My original idea (with forcealign) was to support 1FSB and larger.

I suppose that with a larger FS block size we might want to support 
sub-fsblock atomic writes. However, for the moment, I don't see a need 
to support this.

> 
> Not supporting multi-fsblock atomic writes means that you don't have to
> figure out how to ensure that we always do cow on forcealign
> granularity.  Though as I pointed out elsewhere in this thread, that's a
> forcealign problem.

Sure

> 
> Yay! ;)
> 
>> +}
>> +
>>   STATIC int
>>   xfs_vn_getattr(
>>   	struct mnt_idmap	*idmap,
>> @@ -643,6 +660,13 @@ xfs_vn_getattr(
>>   			stat->dio_mem_align = bdev_dma_alignment(bdev) + 1;
>>   			stat->dio_offset_align = bdev_logical_block_size(bdev);
>>   		}
>> +		if (request_mask & STATX_WRITE_ATOMIC) {
>> +			unsigned int unit_min, unit_max;
>> +
>> +			xfs_get_atomic_write_attr(ip, &unit_min, &unit_max);
>> +			generic_fill_statx_atomic_writes(stat,
>> +				unit_min, unit_max);
> 
> Consistent indenting and wrapping, please:

ok

> 
> 			xfs_get_atomic_write_attr(ip, &unit_min,
> 					&unit_max);
> 			generic_fill_statx_atomic_writes(stat,
> 					unit_min, unit_max);
> 
> 
> With that fixed,
> Reviewed-by: Darrick J. Wong <djwong@kernel.org>

ok, thanks!
Christoph Hellwig Oct. 1, 2024, 8:43 a.m.
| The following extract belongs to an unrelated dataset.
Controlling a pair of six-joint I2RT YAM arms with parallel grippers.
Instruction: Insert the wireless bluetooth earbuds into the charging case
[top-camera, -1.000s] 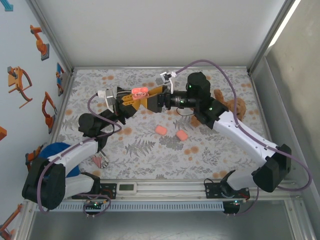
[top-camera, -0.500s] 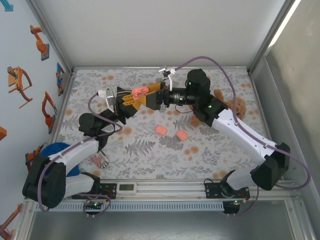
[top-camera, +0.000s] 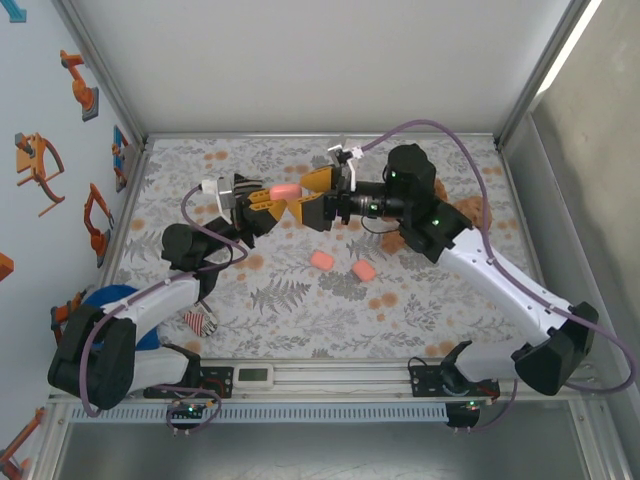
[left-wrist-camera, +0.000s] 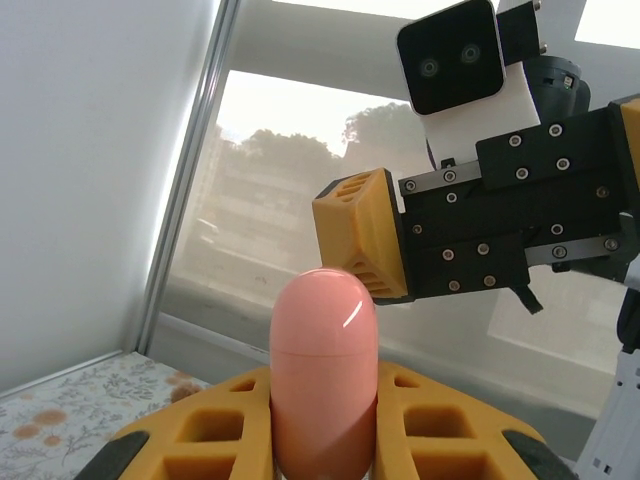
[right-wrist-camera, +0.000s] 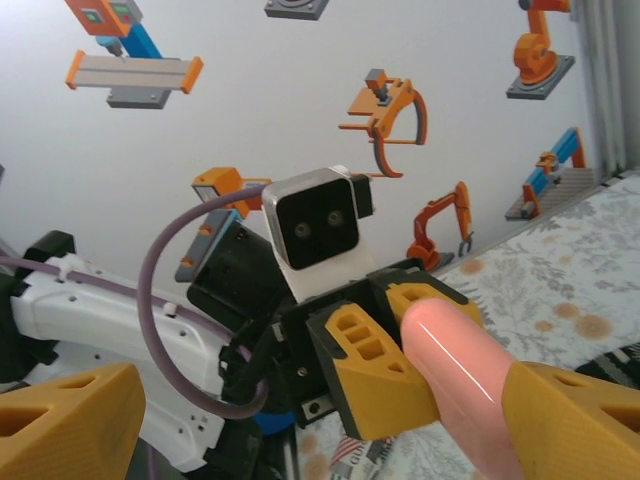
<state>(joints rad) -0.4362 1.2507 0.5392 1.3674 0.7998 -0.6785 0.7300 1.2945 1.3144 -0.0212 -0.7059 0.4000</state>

UTC | #3
On Mon, Sep 30, 2024 at 09:37:16AM -0700, Darrick J. Wong wrote:
> Ok, so we're only supporting untorn writes if they're exactly the fs
> blocksize, and 1 fsblock is between awu_min/max.  That simplifies a lot
> of things. :)
> 
> Not supporting sub-fsblock atomic writes means that we'll never hit the
> directio COW fallback code, which uses the pagecache.
> 
> Not supporting multi-fsblock atomic writes means that you don't have to
> figure out how to ensure that we always do cow on forcealign
> granularity.  Though as I pointed out elsewhere in this thread, that's a
> forcealign problem.

It does simplify things a lot, and is probably a good idea for
the initial version.  But I suspect support for atomic writes
smaller than the block size will be really useful and we should
eventually support them, but maybe now on reflinked files or
alwayscow.
diff mbox series

Patch

diff --git a/fs/xfs/xfs_inode.h b/fs/xfs/xfs_inode.h
index 1c62ee294a5a..1ea73402d592 100644
--- a/fs/xfs/xfs_inode.h
+++ b/fs/xfs/xfs_inode.h
@@ -332,6 +332,23 @@  static inline bool xfs_inode_has_atomicwrites(struct xfs_inode *ip)
 	return ip->i_diflags2 & XFS_DIFLAG2_ATOMICWRITES;
 }
 
+static inline bool
+xfs_inode_can_atomicwrite(
+	struct xfs_inode	*ip)
+{
+	struct xfs_mount	*mp = ip->i_mount;
+	struct xfs_buftarg	*target = xfs_inode_buftarg(ip);
+
+	if (!xfs_inode_has_atomicwrites(ip))
+		return false;
+	if (mp->m_sb.sb_blocksize < target->bt_bdev_awu_min)
+		return false;
+	if (mp->m_sb.sb_blocksize > target->bt_bdev_awu_max)
+		return false;
+
+	return true;
+}
+
 /*
  * In-core inode flags.
  */
diff --git a/fs/xfs/xfs_iops.c b/fs/xfs/xfs_iops.c
index ee79cf161312..915d057db9bb 100644
--- a/fs/xfs/xfs_iops.c
+++ b/fs/xfs/xfs_iops.c
@@ -570,6 +570,23 @@  xfs_stat_blksize(
 	return max_t(uint32_t, PAGE_SIZE, mp->m_sb.sb_blocksize);
 }
 
+static void
+xfs_get_atomic_write_attr(
+	struct xfs_inode	*ip,
+	unsigned int		*unit_min,
+	unsigned int		*unit_max)
+{
+	struct xfs_mount	*mp = ip->i_mount;
+	struct xfs_sb		*sbp = &mp->m_sb;
+
+	if (!xfs_inode_can_atomicwrite(ip)) {
+		*unit_min = *unit_max = 0;
+		return;
+	}
+
+	*unit_min = *unit_max = sbp->sb_blocksize;
+}
+
 STATIC int
 xfs_vn_getattr(
 	struct mnt_idmap	*idmap,
@@ -643,6 +660,13 @@  xfs_vn_getattr(
 			stat->dio_mem_align = bdev_dma_alignment(bdev) + 1;
 			stat->dio_offset_align = bdev_logical_block_size(bdev);
 		}
+		if (request_mask & STATX_WRITE_ATOMIC) {
+			unsigned int unit_min, unit_max;
+
+			xfs_get_atomic_write_attr(ip, &unit_min, &unit_max);
+			generic_fill_statx_atomic_writes(stat,
+				unit_min, unit_max);
+		}
 		fallthrough;
 	default:
 		stat->blksize = xfs_stat_blksize(ip);